EXERCISE OBJECTIVE: Would you output all the data exactly as it stands?

----

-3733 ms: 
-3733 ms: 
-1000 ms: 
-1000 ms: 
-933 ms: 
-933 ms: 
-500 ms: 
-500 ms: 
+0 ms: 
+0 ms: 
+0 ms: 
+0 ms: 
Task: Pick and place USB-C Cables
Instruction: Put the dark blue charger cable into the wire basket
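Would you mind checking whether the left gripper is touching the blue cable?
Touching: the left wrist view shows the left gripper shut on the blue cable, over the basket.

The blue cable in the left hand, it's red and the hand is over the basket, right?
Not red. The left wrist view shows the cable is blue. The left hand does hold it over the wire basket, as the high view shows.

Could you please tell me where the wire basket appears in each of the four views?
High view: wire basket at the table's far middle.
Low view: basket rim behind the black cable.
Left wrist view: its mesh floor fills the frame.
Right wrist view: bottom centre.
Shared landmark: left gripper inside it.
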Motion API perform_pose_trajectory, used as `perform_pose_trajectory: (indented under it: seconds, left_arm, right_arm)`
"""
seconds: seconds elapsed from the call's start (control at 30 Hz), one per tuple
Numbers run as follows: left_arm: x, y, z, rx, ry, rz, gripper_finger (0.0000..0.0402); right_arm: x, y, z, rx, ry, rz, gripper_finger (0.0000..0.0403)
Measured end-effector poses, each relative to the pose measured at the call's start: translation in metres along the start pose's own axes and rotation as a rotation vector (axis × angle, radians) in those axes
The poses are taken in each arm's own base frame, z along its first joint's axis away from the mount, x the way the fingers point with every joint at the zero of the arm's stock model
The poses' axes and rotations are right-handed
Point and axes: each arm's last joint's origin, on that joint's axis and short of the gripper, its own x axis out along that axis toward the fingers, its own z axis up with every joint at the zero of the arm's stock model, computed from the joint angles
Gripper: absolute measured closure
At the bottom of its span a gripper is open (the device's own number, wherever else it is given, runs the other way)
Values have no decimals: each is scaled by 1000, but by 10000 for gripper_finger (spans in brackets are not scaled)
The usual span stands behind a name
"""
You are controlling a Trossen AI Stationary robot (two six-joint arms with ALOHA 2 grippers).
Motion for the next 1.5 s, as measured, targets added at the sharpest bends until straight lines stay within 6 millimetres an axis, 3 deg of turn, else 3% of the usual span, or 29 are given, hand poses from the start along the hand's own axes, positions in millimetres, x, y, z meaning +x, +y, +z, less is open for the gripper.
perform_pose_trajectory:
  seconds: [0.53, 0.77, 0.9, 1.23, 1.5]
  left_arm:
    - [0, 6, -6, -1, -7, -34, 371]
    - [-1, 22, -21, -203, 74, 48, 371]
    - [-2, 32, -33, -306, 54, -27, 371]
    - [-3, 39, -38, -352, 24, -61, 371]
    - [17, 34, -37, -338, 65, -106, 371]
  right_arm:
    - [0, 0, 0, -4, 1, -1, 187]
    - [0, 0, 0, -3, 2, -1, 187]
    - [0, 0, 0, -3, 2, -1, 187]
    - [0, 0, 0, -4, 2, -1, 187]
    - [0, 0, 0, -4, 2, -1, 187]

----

RESULT:
-3733 ms: 
-3733 ms: 
-1000 ms: 
-1000 ms: 
-933 ms: 
-933 ms: 
-500 ms: 
-500 ms: 
+0 ms: 
+0 ms: 
+0 ms: 
+0 ms: 
Task: Pick and place USB-C Cables
Instruction: Put the dark blue charger cable into the wire basket
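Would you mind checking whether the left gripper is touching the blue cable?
Touching: the left wrist view shows the left gripper shut on the blue cable, over the basket.

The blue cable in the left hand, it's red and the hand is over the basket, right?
Not red. The left wrist view shows the cable is blue. The left hand does hold it over the wire basket, as the high view shows.

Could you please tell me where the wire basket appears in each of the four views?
High view: wire basket at the table's far middle.
Low view: basket rim behind the black cable.
Left wrist view: its mesh floor fills the frame.
Right wrist view: bottom centre.
Shared landmark: left gripper inside it.
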Motion API perform_pose_trajectory, used as `perform_pose_trajectory: (indented under it: seconds, left_arm, right_arm)`
"""
seconds: seconds elapsed from the call's start (control at 30 Hz), one per tuple
Numbers run as follows: left_arm: x, y, z, rx, ry, rz, gripper_finger (0.0000..0.0402); right_arm: x, y, z, rx, ry, rz, gripper_finger (0.0000..0.0403)
Measured end-effector poses, each relative to the pose measured at the call's start: translation in metres along the start pose's own axes and rotation as a rotation vector (axis × angle, radians) in those axes
The poses are taken in each arm's own base frame, z along its first joint's axis away from the mount, x the way the fingers point with every joint at the zero of the arm's stock model
The poses' axes and rotations are right-handed
Point and axes: each arm's last joint's origin, on that joint's axis and short of the gripper, its own x axis out along that axis toward the fingers, its own z axis up with every joint at the zero of the arm's stock model, computed from the joint angles
Gripper: absolute measured closure
At the bottom of its span a gripper is open (the device's own number, wherever else it is given, runs the other way)
Values have no decimals: each is scaled by 1000, but by 10000 for gripper_finger (spans in brackets are not scaled)
The usual span stands behind a name
"""
You are controlling a Trossen AI Stationary robot (two six-joint arms with ALOHA 2 grippers).
Motion for the next 1.5 s, as measured, targets added at the sharpest bends until straight lines stay within 6 millimetres an axis, 3 deg of turn, else 3% of the usual span, or 29 are given, hand poses from the start along the hand's own axes, positions in millimetres, x, y, z meaning +x, +y, +z, less is open for the gripper.
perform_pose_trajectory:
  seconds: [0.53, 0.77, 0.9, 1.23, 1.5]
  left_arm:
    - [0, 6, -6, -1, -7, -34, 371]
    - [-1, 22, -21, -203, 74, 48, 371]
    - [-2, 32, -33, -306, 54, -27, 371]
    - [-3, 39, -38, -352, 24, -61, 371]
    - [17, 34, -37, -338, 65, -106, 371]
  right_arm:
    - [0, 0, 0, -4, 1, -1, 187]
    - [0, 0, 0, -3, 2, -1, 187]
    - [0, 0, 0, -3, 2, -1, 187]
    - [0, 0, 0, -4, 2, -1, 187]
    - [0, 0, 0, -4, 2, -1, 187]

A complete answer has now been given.